The day before the Senate meeting, a lower chamber MP, Meiram Pshembaev, echoed the problem reported by the Accounts Committee’s in the AGIP findings in his parliamentary question. He said the plans on increased purchases of machinery from the domestic companies by the Samruk-Kazyna companies are currently at the risk of frustration. “The foreign oil and gas companies import almost USD four billion worth of equipment annually. At the same time, purchases from the local equipment makers are less than USD 30 million, i.e. less than one percent,” the MP said.
“In 2008, imports to Kazakhstan were USD 37.9 billion, out of which about 41 percent accounted for machinery and equipment for a total worth of USD 15.4 billion,” Pshembaev said. According to him, the second largest imports were metals and metal goods (USD 6.4 billion), and the third largest – oil products, including gasoline, jet fuel, and diesel fuel (14.3 percent or USD 5.4 billion).
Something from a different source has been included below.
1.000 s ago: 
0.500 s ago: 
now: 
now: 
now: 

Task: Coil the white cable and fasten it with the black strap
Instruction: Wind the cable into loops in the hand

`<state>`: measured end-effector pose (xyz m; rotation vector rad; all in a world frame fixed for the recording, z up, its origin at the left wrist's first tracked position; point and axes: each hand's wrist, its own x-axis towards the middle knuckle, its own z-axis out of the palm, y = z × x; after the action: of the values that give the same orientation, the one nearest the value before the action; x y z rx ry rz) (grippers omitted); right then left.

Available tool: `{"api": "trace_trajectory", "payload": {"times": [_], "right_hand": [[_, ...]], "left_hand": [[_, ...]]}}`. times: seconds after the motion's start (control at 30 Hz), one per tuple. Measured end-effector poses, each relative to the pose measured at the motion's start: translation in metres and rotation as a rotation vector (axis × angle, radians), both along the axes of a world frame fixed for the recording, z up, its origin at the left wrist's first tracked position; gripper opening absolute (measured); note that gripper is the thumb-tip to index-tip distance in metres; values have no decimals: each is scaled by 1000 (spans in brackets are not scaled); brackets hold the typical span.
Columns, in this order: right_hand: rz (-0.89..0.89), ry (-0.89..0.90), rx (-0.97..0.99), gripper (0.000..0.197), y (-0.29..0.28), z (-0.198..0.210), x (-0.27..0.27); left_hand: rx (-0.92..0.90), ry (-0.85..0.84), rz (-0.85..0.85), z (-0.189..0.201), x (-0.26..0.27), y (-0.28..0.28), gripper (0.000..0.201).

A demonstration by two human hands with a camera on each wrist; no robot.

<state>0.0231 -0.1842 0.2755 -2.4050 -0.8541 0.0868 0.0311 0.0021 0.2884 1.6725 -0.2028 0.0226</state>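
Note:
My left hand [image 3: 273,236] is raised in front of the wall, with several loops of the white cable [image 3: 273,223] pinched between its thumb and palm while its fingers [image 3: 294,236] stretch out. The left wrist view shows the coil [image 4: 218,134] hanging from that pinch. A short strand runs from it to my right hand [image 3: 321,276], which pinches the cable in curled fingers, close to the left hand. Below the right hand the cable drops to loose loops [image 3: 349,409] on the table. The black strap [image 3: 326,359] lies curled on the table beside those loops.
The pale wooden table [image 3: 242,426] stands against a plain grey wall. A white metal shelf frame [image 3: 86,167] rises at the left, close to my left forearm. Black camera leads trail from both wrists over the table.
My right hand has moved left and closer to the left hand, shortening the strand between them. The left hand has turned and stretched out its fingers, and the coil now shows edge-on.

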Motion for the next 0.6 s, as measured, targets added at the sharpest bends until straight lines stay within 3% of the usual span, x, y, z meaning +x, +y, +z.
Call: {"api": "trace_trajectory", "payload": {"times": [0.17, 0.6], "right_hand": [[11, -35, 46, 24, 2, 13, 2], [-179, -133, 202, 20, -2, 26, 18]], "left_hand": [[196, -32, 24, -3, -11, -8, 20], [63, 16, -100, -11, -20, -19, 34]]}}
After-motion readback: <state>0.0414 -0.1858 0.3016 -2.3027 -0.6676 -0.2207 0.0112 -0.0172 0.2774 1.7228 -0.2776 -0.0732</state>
The MP also said that among the Samruk-Kazyna companies, the largest users of machinery were Kazakhstan Temir Zholy and KazMunaiGas. “For example, during a nine-month period in 2008, Kazakhstan Temir Zholy purchased 52 billion tenge worth of equipment, out of which only five percent from domestic companies. KazMunaiGas in 2008 purchased 24.9 billion tenge worth of equipment, out of which over 80 percent from outside of Kazakhstan,” Pshembaev said. He also pointed out that at the 20th plenary session of the Foreign Investors’ Council the head of state had set up a goal to increase the Kazakhstan content in the real economy.